Noise. It is a word I find myself thinking and saying quite a bit this last week.
I feel like I have had an excess of noise in my life this week. The noise of the fight that ensued Wednesday night while trying to clean up the kitchen. Loud voices to express flaring tempers resulted in a flurry of unpleasant noise. The noise of the conversation Thursday night in discussing a recent incident. Disappointed voices trying to find healing (common) ground in actions and reactions, resulting in unresolved issues after hurt expressed emotions. The noise of curiosity at work yesterday regarding friendly conversations with the techs. A concerned voice asking questions about busyness that interrupted a peaceful moment of laughter at the end of a chaotic day.
And as I think about everything, the current context is noise. Those sights, sounds, thoughts, and experiences meant to draw us close to God. Yet sometimes they have the opposite effect.
- To distract instead of focus
- To influence negatively instead of positively
- To persuade away from God’s will instead of into it
- To deceive instead of truthfully inform
- To conform instead of reform
- To compare instead of appreciate
- To make jealous instead of cherish
- To bring dissension instead of peace and harmony
- To make hopeless instead of infuse with hope
- To push down instead of lift up
- To reject instead of accept
- To deject instead of inspire
- To cause sorrow instead of bring happiness
- To discourage instead of encourage
- To accuse instead of listen
Noise in our heads. The voices of conflict that pull us in opposite directions in our search for truth. The voices of the law, full of rules and stipulations, battling the Voice of truth that pulls us toward Himself. The voices of selfishness, keeping us focused on ourselves, trying to drown out the Voice of love that encourages us to reach out to people.
1 Corinthians 13:1 says “Though I speak with the tongues of men and of angels, but have not love, I have become sounding brass or a clanging cymbal”. Meaning I can be the noise. I can be the noise in my life. I can be the reason I’m not hearing from God, I don’t feel connected to God, or I don’t feel loved by God. Maybe I am drowning out His grace. Maybe I am filtering out His love. Maybe I am denying myself His compassion. Maybe I am refusing His forgiveness.
I can also be the noise in someone else’s life. I can be the voice telling Noah he is crazy to build an ark when there is no such thing as water from the sky. I can be the voice of an Israelite whining at Moses that God is trying to kill me in the wilderness and I’d rather be back in my Egyptian slavery. I can be the voice of a Pharisee demanding that Jesus judge the woman caught in adultery (John 8). I can be a voice in the crowd demanding that Pilate crucify Jesus (Mark 15). I can be the voice of Abraham, begging God to save the city for just a few righteous people (Genesis 18). I can be the voice of Jonah that encouraged an entire city to repent (Jonah 3), or I can be the voice of Jonah who soon after berates God over the city’s turning to Him (Jonah 4). I can be the noise of praise that celebrates His goodness and points people to a miraculous God (1 Chronicles 16:9, Psalm 105:2).
No matter what the noise is in my life, there is good news. Psalm 93:4 says “The Lord on high is mightier Than the noise of many waters, Than the mighty waves of the sea”. And Psalm 65:7 promises “You who still the noise of the seas, The noise of their waves, And the tumult of the peoples”. He can help us tune out all the noise that tries to drown out His voice.
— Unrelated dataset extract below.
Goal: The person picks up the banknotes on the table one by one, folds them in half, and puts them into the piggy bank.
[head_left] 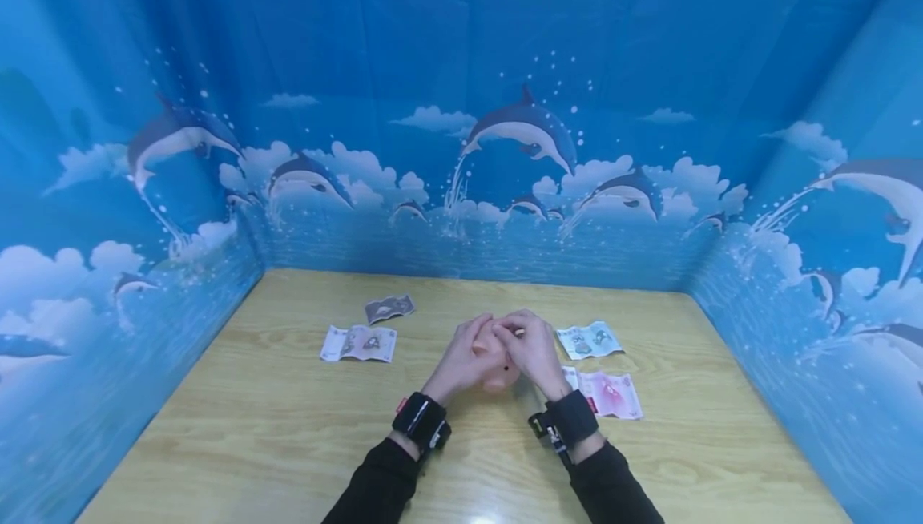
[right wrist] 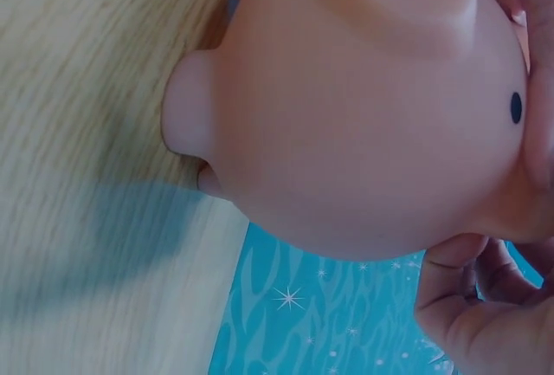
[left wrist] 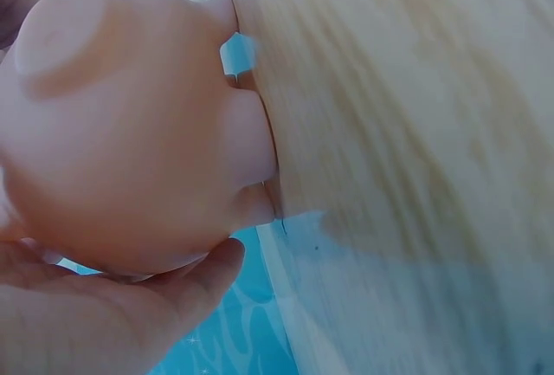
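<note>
1. Fingers of the left hand [head_left: 460, 359] hold a pink, round, smooth pig figure [head_left: 497, 382] by one side.
2. Bent fingers of the right hand [head_left: 539, 351] touch its upper side; whether they pinch anything, I cannot tell.
3. It stands on the yellowish wood-grain tabletop [head_left: 252, 436], between printed paper banknotes [head_left: 611, 394].

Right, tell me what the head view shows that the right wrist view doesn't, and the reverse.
Head only: rectangular paper banknotes, black wrist straps and grey-blue printed dolphins.

Right wrist only: the stubby pink feet of a round, smooth pink pig figure.

Both: the figure itself, bare fingers touching it, the yellowish wood-grain table and the blue printed backdrop.
</note>
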`<state>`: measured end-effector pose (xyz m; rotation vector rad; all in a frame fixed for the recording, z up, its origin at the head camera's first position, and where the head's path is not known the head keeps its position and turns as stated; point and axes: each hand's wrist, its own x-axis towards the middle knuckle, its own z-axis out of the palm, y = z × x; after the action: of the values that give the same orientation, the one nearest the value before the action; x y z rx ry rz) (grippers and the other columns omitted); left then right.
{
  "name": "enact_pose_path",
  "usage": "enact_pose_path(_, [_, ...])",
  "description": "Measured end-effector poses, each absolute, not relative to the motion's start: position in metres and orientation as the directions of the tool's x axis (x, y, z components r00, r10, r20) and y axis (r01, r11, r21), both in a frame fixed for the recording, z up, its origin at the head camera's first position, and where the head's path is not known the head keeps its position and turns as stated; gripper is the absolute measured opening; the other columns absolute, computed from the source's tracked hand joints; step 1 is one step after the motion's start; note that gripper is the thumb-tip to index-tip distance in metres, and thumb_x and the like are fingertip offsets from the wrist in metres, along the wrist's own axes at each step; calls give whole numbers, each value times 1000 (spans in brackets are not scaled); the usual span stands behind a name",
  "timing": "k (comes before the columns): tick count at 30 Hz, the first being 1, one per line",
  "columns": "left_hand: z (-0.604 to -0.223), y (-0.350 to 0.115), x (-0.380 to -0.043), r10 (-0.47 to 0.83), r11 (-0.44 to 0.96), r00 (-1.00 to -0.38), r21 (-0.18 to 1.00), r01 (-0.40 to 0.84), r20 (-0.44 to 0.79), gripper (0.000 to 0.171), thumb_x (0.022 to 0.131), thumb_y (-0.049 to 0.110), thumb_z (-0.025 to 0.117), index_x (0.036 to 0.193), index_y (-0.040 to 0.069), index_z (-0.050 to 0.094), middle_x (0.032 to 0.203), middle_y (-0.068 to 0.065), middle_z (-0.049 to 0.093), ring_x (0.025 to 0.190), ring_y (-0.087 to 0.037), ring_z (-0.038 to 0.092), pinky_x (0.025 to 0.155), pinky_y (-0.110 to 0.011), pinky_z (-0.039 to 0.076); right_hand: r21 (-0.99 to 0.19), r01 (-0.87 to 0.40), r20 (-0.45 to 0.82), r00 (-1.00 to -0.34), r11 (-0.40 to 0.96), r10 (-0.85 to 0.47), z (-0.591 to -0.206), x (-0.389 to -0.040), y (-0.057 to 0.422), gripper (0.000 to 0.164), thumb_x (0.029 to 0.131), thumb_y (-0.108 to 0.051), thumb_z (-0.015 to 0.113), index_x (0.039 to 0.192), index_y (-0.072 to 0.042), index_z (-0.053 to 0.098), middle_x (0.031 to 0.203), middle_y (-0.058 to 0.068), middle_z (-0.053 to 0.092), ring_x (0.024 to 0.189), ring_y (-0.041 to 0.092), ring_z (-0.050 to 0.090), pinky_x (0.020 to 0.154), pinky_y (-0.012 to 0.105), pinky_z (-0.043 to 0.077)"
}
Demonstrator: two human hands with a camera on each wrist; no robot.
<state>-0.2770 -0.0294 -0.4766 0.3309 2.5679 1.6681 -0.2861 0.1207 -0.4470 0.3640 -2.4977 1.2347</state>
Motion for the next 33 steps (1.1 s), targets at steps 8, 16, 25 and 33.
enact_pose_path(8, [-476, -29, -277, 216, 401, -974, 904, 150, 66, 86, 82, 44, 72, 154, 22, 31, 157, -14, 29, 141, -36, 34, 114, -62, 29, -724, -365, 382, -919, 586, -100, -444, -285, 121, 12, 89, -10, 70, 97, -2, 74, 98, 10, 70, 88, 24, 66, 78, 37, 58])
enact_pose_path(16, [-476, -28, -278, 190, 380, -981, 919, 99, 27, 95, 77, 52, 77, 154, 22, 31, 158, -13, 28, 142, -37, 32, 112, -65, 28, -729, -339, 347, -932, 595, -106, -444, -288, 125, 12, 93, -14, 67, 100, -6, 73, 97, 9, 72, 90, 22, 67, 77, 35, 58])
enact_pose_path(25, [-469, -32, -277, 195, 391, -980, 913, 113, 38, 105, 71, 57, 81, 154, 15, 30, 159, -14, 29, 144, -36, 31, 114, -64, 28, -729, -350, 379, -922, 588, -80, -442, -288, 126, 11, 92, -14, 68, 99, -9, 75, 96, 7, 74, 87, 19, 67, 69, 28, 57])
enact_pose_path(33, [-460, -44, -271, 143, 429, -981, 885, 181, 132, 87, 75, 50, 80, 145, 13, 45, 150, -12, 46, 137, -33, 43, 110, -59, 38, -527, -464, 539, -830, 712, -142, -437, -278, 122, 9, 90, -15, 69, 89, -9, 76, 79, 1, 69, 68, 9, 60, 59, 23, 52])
He can help us silence the voices that are talking us out of His love. He can help us turn down the volume on all the negative influences so we can more clearly hear Him.
Noise is everywhere. Noise is all around us. There will always be noise. There will always be an influence [of sin] trying to draw us away from our Creator. There will always be pushy influences (wind – 1 Kings 19:11). There will always be loud influences (earthquake – 1 Kings 19:11). There will always be flashy influences (fire – 1 Kings 19:12).
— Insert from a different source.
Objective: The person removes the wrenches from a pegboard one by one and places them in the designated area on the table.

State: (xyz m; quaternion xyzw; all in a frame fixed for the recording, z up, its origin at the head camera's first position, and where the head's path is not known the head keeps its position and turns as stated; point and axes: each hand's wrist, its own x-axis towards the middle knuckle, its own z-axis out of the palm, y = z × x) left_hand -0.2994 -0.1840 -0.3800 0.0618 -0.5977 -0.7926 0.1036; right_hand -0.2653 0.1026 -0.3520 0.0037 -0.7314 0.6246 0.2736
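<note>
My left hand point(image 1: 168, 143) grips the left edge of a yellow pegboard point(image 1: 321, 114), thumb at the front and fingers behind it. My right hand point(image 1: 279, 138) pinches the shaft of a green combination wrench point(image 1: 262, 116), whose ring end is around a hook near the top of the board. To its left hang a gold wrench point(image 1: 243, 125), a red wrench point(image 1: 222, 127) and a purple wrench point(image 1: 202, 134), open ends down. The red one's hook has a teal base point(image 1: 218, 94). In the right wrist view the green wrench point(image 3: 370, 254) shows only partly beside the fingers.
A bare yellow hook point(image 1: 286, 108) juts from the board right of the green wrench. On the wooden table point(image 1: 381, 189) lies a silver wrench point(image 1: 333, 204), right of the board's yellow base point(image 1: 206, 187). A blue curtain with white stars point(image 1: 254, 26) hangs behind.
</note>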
And bigger than any of these things is our loving Father. His “a still small voice [whisper]” (1 Kings 19:12) will always speak volumes of love. Will always beckon us to come to Him without hesitation or hindrances. Will always be able to overcome the noise in our life.
And as I look at my life and I think about the noise, I realize it is important. For it is going to qualify what kind of person I really am. It is going to strengthen my faith. It is going to prove what I really believe. So I am praying to filter out God’s voice, God’s influence, God’s love, and God’s direction from all the noise. For only in listening for and following His holy whisper can the noise not affect me, hurt me, redirect me, or influence me.
Help me Jesus to process the noise correctly so that Your purposes are accomplished and Your name is glorified. Help me to be a person who hears, sees, and knows You despite the noise of life (Matthew 13:15). AMEN!